Birth of the Cool (1950) yes, he invented cool

Jack Johnson (1971) 

Doo-Bop (1991) RIP brilliant prince

On Doo-Bop

At the time of Davis' death in 1991, only six pieces for the album had been completed.[2] Easy Mo Bee was asked by Warner Bros. to take some of the unreleased trumpet performances (stemming from what Davis called the RubberBand Session), and build tracks that Miles "would have loved" around the recordings. The album's posthumous tracks (as stated in the liner notes) are "High Speed Chase" and "Fantasy". A reprise of the song "Mystery" rounded out the album's nine-track length.
On Birth of the Cool

Featuring unusual instrumentation and several notable musicians, the music consisted of innovative arrangements influenced by classical music techniques such as polyphony, and marked a major development in post-bebop jazz. As the title suggests, these recordings are considered seminal in the history of cool jazz. Most of them were originally released in the 10-inch 78-rpm format and are all approximately three minutes long.
So I kind of garnered Miles beginning to end in this draft...

 
If one was going heavy jazz or rap, this draft was like shooting fish in a barrel. Incredible scooping Birth of the Cool this late, love that record. 

 
:bow:

Thanks!   I will listen to this in the next couple of days.  

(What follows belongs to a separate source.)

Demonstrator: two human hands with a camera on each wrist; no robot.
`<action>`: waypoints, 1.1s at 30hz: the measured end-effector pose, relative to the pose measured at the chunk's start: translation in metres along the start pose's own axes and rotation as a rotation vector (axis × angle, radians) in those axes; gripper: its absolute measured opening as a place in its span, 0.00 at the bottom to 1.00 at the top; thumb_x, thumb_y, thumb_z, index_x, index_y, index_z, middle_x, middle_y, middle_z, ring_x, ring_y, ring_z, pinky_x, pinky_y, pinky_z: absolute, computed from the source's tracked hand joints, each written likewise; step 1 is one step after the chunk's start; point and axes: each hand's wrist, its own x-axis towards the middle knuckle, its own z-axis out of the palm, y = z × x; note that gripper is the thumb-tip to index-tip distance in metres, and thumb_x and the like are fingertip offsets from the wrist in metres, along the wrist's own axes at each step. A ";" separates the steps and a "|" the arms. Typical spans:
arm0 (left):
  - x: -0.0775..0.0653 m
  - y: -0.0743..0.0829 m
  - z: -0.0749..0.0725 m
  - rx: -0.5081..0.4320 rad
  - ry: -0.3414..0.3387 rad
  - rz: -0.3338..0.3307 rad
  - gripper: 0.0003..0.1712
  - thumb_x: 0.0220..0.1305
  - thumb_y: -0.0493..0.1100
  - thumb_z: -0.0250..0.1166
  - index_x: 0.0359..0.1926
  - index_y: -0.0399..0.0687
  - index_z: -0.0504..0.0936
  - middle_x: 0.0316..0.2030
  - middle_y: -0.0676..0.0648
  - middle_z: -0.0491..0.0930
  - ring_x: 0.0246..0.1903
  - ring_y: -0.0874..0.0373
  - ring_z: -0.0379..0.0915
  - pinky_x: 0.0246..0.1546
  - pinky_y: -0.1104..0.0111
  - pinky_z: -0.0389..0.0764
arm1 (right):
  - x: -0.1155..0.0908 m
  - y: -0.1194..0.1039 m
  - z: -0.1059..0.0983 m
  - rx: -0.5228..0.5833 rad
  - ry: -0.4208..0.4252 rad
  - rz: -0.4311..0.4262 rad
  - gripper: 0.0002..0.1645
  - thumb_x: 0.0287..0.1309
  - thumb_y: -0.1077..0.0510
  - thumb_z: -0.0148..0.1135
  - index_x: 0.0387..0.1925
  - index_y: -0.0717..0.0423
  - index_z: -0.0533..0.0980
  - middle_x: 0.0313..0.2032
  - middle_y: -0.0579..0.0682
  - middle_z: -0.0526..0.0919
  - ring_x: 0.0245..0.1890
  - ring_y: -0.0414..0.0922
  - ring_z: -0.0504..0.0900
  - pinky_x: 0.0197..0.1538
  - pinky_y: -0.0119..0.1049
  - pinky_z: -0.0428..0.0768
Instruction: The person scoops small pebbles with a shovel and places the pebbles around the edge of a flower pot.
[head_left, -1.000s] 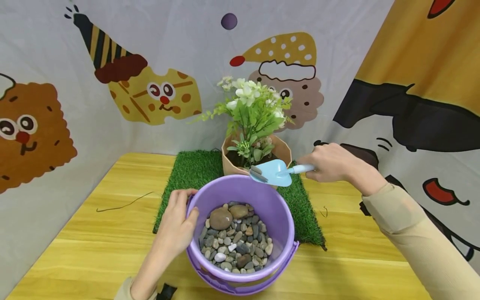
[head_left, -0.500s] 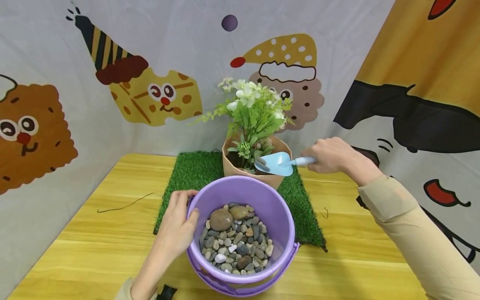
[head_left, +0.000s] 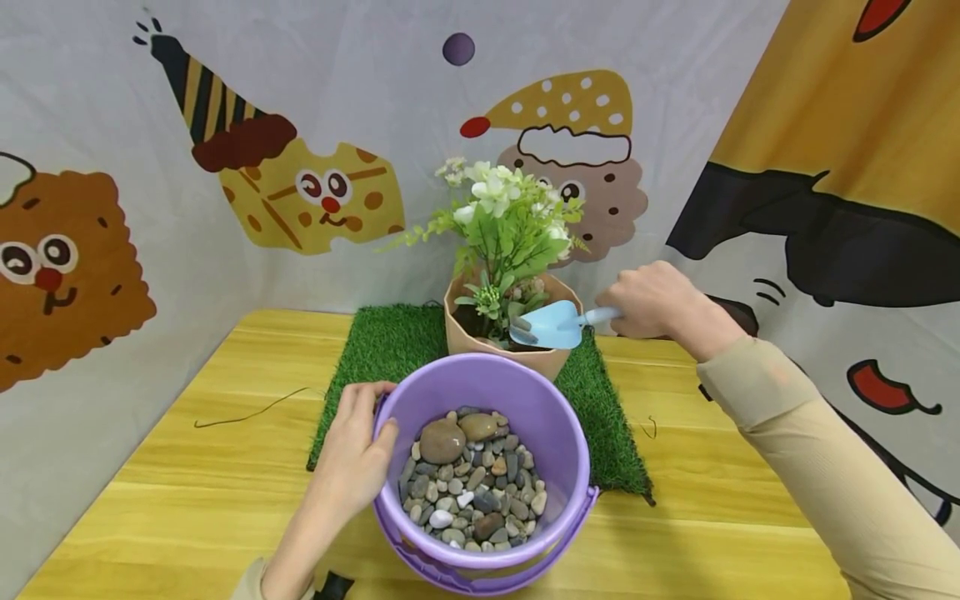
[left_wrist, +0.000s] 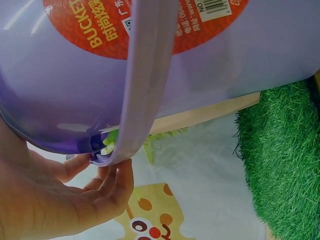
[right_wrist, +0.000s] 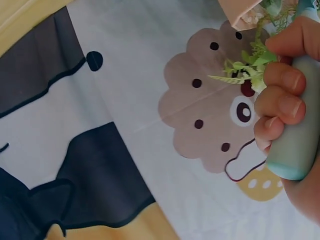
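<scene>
My right hand (head_left: pixel 651 300) grips the pale handle of a light blue trowel (head_left: pixel 557 325); in the right wrist view its fingers (right_wrist: pixel 290 80) wrap that handle. A few grey stones (head_left: pixel 522 328) lie at the blade's tip, which overlaps the front opening of a tan flower pot (head_left: pixel 465 337). White-flowered greenery (head_left: pixel 498 217) stands in dark soil there. With thumb and fingers, my left hand (head_left: pixel 358 446) holds the left rim of a purple bucket (head_left: pixel 558 417), at the handle's joint. Inside the bucket lie pebbles (head_left: pixel 480 492) and two larger brown stones (head_left: pixel 441 440).
The pot stands on a green turf mat (head_left: pixel 390 333) laid on a yellow wooden table (head_left: pixel 187 492). The bucket's handle (head_left: pixel 480 579) hangs down at the front. A thin dark wire (head_left: pixel 251 414) lies at left. Behind hangs a cloth printed with cartoons (head_left: pixel 330 50).
My right hand has carried the trowel with its stones from over the bucket's far rim, back and slightly right, to the pot's opening. My left hand stays on the bucket.
</scene>
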 end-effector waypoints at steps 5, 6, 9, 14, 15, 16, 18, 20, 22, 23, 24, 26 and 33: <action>0.000 0.000 0.000 0.002 0.003 0.004 0.23 0.60 0.38 0.52 0.58 0.43 0.68 0.54 0.40 0.65 0.46 0.46 0.71 0.41 0.55 0.81 | 0.004 -0.007 -0.006 -0.093 0.061 -0.017 0.07 0.41 0.59 0.58 0.16 0.46 0.70 0.12 0.45 0.65 0.13 0.42 0.59 0.14 0.34 0.58; 0.000 0.000 0.000 0.003 0.003 0.004 0.23 0.60 0.38 0.52 0.58 0.43 0.68 0.54 0.40 0.65 0.46 0.46 0.71 0.41 0.55 0.81 | 0.005 -0.009 -0.006 -0.110 0.077 -0.016 0.08 0.40 0.60 0.58 0.15 0.46 0.69 0.12 0.45 0.65 0.13 0.42 0.58 0.14 0.34 0.58; 0.000 0.000 0.000 0.002 0.001 0.005 0.23 0.60 0.37 0.52 0.58 0.43 0.67 0.54 0.40 0.65 0.47 0.46 0.71 0.41 0.54 0.80 | 0.007 -0.011 -0.008 -0.147 0.112 -0.023 0.07 0.39 0.61 0.58 0.15 0.47 0.70 0.11 0.45 0.64 0.12 0.42 0.57 0.14 0.34 0.57; 0.001 0.001 0.000 -0.003 -0.005 0.004 0.23 0.61 0.37 0.51 0.58 0.42 0.67 0.54 0.39 0.65 0.47 0.45 0.71 0.41 0.54 0.81 | 0.008 -0.013 -0.010 -0.165 0.107 -0.025 0.07 0.39 0.61 0.58 0.15 0.47 0.70 0.11 0.45 0.64 0.12 0.42 0.58 0.13 0.35 0.59; 0.001 0.000 0.000 -0.004 -0.006 0.004 0.23 0.61 0.38 0.51 0.58 0.41 0.67 0.54 0.39 0.65 0.47 0.45 0.71 0.41 0.54 0.81 | 0.008 -0.013 -0.010 -0.165 0.103 -0.023 0.07 0.39 0.61 0.59 0.16 0.47 0.70 0.11 0.45 0.64 0.12 0.42 0.59 0.13 0.34 0.60; 0.001 0.000 0.000 -0.004 -0.004 0.004 0.22 0.61 0.38 0.51 0.58 0.41 0.67 0.54 0.39 0.65 0.46 0.45 0.71 0.40 0.54 0.81 | 0.008 -0.013 -0.010 -0.166 0.100 -0.022 0.07 0.39 0.61 0.59 0.16 0.47 0.70 0.11 0.46 0.64 0.12 0.42 0.59 0.13 0.34 0.59; 0.001 0.000 0.000 -0.004 -0.002 0.006 0.22 0.60 0.38 0.51 0.57 0.41 0.67 0.53 0.39 0.65 0.46 0.45 0.71 0.40 0.55 0.81 | 0.007 -0.013 -0.010 -0.167 0.095 -0.019 0.06 0.40 0.60 0.59 0.17 0.46 0.71 0.11 0.46 0.65 0.12 0.42 0.59 0.13 0.34 0.59; 0.001 0.000 0.000 -0.004 -0.003 0.003 0.22 0.61 0.38 0.51 0.57 0.41 0.67 0.53 0.39 0.65 0.46 0.45 0.71 0.39 0.56 0.81 | 0.007 -0.013 -0.010 -0.161 0.091 -0.017 0.05 0.40 0.60 0.59 0.18 0.46 0.73 0.11 0.45 0.65 0.12 0.42 0.60 0.13 0.34 0.59; 0.000 0.000 0.000 -0.004 -0.001 0.001 0.22 0.60 0.38 0.51 0.57 0.41 0.67 0.53 0.39 0.65 0.45 0.45 0.71 0.38 0.56 0.81 | 0.007 -0.013 -0.010 -0.148 0.088 -0.016 0.04 0.40 0.60 0.59 0.20 0.46 0.74 0.12 0.46 0.66 0.12 0.42 0.60 0.13 0.34 0.59; 0.000 -0.001 0.000 -0.005 -0.003 -0.002 0.22 0.60 0.38 0.51 0.57 0.41 0.67 0.53 0.39 0.65 0.45 0.46 0.71 0.38 0.57 0.82 | 0.006 -0.013 -0.010 -0.139 0.084 -0.016 0.04 0.41 0.60 0.59 0.21 0.46 0.75 0.12 0.46 0.66 0.12 0.42 0.60 0.13 0.34 0.59; 0.000 -0.001 0.000 -0.006 -0.004 -0.004 0.22 0.61 0.38 0.51 0.57 0.42 0.67 0.53 0.39 0.65 0.45 0.46 0.71 0.38 0.57 0.82 | 0.005 -0.013 -0.011 -0.128 0.081 -0.016 0.04 0.41 0.60 0.59 0.22 0.46 0.76 0.12 0.46 0.66 0.12 0.42 0.61 0.13 0.34 0.58; 0.000 -0.001 -0.001 -0.009 -0.006 -0.007 0.22 0.61 0.37 0.51 0.58 0.42 0.67 0.54 0.40 0.65 0.45 0.46 0.71 0.37 0.58 0.82 | 0.003 -0.013 -0.012 -0.108 0.075 -0.008 0.04 0.42 0.60 0.58 0.24 0.46 0.76 0.13 0.46 0.67 0.13 0.42 0.61 0.14 0.34 0.58; 0.001 0.000 0.000 -0.014 -0.013 -0.010 0.22 0.61 0.38 0.51 0.58 0.45 0.67 0.54 0.42 0.64 0.47 0.47 0.71 0.39 0.57 0.81 | -0.012 -0.019 -0.023 -0.020 0.093 0.050 0.06 0.41 0.57 0.59 0.19 0.45 0.70 0.12 0.45 0.64 0.13 0.42 0.59 0.14 0.33 0.57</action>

ETA:  I scanned it, and I'm not sure I recognize more than a dozen songs out of the 92, so I I am looking forward to this one even more.   Thanks again, Tasker. 
:hifive:  let me know how it goes.  There's some stuff on there that's definitely not obscure, the Katy Perry and Lady Gaga and Rihanna types, but there's some good stuff.  Like I said, this was off the cuff off the top of my head and pulled from some other Spotify playlists I have....I'll keep adding to it when more comes to mind.

 
rockaction said:
A lot tougher than you'd think, actually. 


The half-decade rule narrows the field a lot

The pace of album releases has also slowed this century. You rarely see artists other than King Gizzard and Ty Segall release five albums or more in a half decade.

 
The half-decade rule narrows the field a lot

The pace of album releases has also slowed this century. You rarely see artists other than King Gizzard and Ty Segall release five albums or more in a half decade.
Yeah, it has. I think people got caught up in the economic model of write, tour, break time, write, tour, break time. It makes me admire the hip hop guys of the early 90s even more. Tribe put out People's Instinctive Travels..., The Low End Theory, and Midnight Marauders in four calendar years. That was something else. And each album sounded different because a lifetime had elapsed as far as rap's musical growth goes. 

I'm honesty stunned they could do that. Back when I wrote, a competent, good-sounding verse would take a month or two -- and that would be a miracle. It's so very, very hard, especially when it's not really your vernacular. 

 
Yeah, it has. I think people got caught up in the economic model of write, tour, break time, write, tour, break time. It makes me admire the hip hop guys of the early 90s even more. Tribe put out People's Instinctive Travels..., The Low End Theory, and Midnight Marauders in four calendar years. That was something else. And each album sounded different because a lifetime had elapsed as far as rap's musical growth goes. 

I'm honesty stunned they could do that. Back when I wrote, a competent, good-sounding verse would take a month or two -- and that would be a miracle. It's so very, very hard, especially when it's not really your vernacular. 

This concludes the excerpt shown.